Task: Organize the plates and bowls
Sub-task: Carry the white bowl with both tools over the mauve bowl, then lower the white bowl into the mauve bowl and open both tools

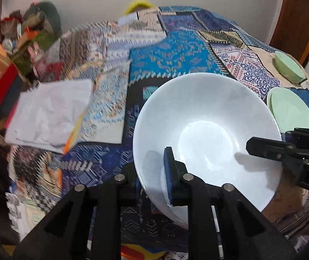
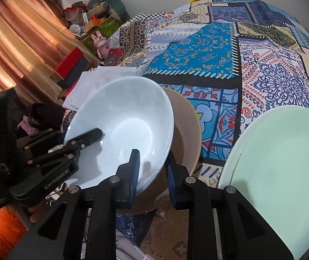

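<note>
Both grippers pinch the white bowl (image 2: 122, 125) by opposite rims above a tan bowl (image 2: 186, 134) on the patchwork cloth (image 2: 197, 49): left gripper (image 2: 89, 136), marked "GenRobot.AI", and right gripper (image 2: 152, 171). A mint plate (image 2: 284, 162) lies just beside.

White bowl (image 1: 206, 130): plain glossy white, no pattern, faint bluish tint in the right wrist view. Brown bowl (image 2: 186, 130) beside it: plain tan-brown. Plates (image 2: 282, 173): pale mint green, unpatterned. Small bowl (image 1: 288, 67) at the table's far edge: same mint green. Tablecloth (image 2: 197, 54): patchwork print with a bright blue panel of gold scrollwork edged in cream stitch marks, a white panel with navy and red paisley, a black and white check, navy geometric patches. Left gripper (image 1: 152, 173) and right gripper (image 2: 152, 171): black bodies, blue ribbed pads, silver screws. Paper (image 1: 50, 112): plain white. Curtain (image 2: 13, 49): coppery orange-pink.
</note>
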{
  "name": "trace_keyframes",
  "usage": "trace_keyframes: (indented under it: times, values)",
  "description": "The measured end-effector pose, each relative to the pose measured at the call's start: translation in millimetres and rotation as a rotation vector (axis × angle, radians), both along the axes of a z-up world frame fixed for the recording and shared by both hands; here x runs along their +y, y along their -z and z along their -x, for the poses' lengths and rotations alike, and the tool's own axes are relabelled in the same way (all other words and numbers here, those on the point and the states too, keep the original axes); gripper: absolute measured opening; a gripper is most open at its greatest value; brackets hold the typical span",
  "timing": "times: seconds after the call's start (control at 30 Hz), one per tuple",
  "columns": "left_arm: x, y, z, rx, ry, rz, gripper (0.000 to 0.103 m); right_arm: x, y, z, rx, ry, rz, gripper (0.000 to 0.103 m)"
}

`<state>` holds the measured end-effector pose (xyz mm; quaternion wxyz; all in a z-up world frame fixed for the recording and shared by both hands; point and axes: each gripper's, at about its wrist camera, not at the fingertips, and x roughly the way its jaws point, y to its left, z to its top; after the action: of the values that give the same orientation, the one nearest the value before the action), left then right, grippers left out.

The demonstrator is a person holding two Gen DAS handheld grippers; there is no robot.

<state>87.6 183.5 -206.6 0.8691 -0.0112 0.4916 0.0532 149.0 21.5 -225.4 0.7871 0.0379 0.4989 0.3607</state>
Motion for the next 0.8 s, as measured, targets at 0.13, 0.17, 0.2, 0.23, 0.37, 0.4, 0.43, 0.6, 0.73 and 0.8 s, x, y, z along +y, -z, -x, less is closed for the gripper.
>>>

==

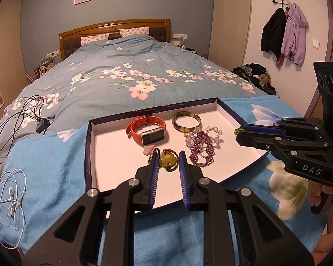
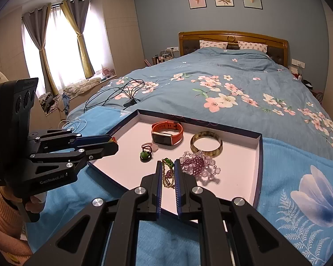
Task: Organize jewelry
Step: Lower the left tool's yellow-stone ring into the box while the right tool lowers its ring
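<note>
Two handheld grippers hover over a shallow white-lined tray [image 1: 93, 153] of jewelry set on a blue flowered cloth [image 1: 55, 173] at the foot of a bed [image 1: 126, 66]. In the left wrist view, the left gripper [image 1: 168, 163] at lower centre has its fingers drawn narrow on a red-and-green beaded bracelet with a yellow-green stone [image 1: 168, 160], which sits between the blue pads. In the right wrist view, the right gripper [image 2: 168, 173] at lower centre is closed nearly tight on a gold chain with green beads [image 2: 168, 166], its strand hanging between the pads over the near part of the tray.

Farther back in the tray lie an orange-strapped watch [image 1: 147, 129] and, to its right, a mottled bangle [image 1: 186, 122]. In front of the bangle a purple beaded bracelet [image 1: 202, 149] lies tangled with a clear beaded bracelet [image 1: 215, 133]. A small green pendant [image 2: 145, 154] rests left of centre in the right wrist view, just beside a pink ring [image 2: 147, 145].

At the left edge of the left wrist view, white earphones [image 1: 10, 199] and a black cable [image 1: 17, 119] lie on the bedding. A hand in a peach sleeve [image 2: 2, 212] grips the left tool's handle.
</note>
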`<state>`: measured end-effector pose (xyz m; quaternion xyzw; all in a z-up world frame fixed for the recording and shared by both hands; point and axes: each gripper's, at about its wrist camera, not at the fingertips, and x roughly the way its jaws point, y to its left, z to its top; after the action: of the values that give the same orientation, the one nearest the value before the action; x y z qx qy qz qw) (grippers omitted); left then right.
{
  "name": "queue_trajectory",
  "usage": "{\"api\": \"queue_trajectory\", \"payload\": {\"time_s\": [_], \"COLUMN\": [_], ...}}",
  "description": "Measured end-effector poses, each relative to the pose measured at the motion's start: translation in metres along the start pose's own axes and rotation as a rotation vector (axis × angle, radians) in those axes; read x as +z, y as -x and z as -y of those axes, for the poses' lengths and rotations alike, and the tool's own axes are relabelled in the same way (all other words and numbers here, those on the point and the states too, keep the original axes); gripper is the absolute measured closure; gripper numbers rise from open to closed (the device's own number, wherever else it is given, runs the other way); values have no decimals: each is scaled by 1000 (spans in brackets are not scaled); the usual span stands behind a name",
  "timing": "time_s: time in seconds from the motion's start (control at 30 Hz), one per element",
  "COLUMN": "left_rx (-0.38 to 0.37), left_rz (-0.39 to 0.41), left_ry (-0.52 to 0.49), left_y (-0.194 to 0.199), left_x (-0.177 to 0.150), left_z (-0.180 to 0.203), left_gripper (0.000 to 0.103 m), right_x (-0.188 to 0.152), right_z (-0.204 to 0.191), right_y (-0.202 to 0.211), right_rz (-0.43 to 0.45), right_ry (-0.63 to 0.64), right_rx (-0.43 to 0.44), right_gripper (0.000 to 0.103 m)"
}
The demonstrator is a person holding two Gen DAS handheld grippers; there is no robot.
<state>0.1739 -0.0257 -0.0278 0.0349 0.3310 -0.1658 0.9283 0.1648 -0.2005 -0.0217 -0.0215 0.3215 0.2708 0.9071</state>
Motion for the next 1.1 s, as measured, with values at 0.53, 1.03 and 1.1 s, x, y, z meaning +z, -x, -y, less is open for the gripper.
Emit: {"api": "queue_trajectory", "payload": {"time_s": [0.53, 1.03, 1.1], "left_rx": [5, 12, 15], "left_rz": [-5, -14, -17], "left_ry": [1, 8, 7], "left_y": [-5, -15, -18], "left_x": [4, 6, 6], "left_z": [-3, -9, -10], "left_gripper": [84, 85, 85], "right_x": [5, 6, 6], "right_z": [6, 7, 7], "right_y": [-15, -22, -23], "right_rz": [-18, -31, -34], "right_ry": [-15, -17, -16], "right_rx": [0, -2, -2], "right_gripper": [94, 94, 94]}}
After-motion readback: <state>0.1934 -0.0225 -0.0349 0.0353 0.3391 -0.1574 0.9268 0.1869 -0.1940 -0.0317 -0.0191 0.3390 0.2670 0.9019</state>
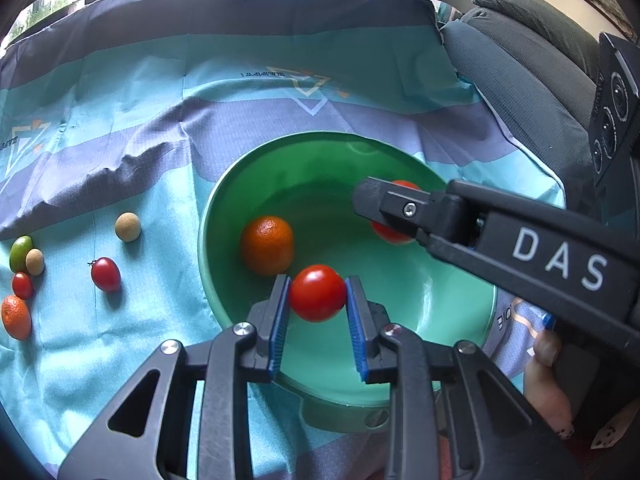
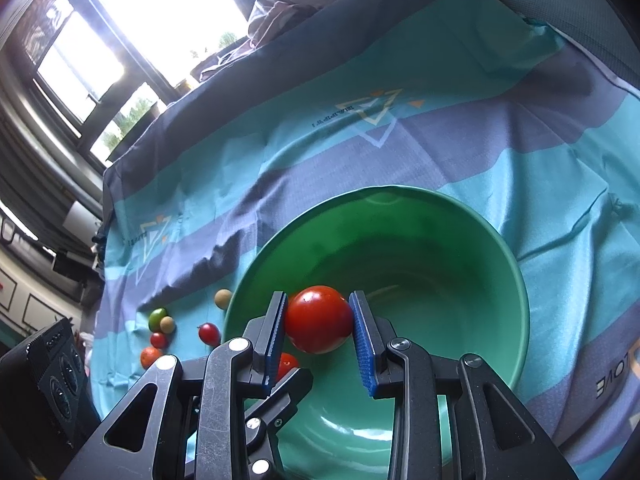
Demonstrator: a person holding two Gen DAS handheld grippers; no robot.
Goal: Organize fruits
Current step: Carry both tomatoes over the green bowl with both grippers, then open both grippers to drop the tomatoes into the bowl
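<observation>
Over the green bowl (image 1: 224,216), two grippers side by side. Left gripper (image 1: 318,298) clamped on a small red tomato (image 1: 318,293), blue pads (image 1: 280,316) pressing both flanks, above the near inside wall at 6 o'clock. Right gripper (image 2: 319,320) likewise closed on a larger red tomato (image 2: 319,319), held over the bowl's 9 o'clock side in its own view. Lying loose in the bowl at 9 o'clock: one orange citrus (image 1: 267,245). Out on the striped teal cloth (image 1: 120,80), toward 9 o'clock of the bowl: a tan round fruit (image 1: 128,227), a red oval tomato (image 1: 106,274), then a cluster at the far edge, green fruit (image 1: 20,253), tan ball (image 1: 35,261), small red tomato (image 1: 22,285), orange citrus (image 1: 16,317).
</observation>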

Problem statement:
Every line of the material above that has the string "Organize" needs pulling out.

Solution for this exercise:
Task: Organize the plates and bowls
Task: Organize jewelry
Goal: Organize fruits

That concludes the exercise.